Try it: Scan the data for "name" and copy each matching line.

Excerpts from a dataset
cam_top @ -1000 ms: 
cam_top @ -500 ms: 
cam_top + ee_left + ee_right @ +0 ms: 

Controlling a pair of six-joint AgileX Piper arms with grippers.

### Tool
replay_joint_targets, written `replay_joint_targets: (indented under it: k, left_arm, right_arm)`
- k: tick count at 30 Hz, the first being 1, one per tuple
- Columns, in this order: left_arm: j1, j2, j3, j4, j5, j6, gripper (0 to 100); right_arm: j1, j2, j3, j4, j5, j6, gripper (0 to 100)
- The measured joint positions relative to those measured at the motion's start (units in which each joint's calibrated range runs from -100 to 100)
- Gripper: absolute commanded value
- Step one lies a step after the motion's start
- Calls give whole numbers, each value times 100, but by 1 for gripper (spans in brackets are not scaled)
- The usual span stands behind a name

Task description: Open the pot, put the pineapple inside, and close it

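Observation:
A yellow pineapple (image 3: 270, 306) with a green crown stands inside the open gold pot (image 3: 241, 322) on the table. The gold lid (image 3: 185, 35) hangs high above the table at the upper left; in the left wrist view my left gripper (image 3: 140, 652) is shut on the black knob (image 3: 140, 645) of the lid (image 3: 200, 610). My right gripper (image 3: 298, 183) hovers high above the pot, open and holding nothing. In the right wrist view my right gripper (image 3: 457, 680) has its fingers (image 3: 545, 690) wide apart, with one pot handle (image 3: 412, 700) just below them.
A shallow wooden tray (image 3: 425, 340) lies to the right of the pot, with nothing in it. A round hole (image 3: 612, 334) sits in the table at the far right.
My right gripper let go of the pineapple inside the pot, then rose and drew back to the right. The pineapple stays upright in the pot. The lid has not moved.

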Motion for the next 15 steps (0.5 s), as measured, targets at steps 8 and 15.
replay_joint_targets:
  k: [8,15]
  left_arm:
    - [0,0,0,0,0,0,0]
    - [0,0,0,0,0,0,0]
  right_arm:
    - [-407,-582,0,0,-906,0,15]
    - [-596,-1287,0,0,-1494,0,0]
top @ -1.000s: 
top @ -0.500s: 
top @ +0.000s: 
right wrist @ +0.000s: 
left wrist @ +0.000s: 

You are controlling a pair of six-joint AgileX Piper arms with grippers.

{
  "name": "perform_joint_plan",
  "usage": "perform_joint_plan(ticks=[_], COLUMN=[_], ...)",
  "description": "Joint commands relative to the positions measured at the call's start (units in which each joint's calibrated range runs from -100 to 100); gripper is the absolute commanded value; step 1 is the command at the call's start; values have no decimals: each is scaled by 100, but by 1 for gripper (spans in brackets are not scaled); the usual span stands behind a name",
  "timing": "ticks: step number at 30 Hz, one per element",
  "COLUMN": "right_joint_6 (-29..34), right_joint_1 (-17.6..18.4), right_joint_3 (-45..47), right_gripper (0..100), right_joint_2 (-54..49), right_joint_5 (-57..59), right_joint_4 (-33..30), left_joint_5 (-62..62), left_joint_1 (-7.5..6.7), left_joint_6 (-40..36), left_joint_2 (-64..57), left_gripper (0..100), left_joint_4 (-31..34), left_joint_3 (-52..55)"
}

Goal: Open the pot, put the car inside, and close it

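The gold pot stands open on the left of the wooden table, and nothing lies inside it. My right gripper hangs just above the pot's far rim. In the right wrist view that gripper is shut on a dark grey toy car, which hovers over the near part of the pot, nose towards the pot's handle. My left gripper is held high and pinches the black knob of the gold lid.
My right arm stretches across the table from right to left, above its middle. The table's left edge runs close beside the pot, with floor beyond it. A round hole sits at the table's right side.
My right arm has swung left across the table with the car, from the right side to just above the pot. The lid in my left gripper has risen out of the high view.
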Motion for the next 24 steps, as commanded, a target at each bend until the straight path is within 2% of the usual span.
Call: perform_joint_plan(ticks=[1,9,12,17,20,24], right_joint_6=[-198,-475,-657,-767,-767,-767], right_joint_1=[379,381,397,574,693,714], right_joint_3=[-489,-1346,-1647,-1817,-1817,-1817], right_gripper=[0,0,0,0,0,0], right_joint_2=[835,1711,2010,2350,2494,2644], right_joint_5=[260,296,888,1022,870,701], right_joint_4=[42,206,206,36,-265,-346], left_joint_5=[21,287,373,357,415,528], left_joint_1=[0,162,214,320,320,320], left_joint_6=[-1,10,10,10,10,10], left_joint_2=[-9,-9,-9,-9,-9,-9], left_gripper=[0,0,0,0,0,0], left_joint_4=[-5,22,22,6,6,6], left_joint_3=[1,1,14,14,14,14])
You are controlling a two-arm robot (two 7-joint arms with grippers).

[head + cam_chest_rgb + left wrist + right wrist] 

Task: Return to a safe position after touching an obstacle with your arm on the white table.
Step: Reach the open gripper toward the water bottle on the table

Result of the exercise:
- The usual span stands behind a name
  "name": "perform_joint_plan",
  "description": "Joint commands relative to the positions measured at the call's start (units in which each joint's calibrated range runs from -100 to 100); gripper is the absolute commanded value; step 1 is the command at the call's start; values have no decimals: each is scaled by 100, but by 1 for gripper (spans in brackets are not scaled); the usual span stands behind a name",

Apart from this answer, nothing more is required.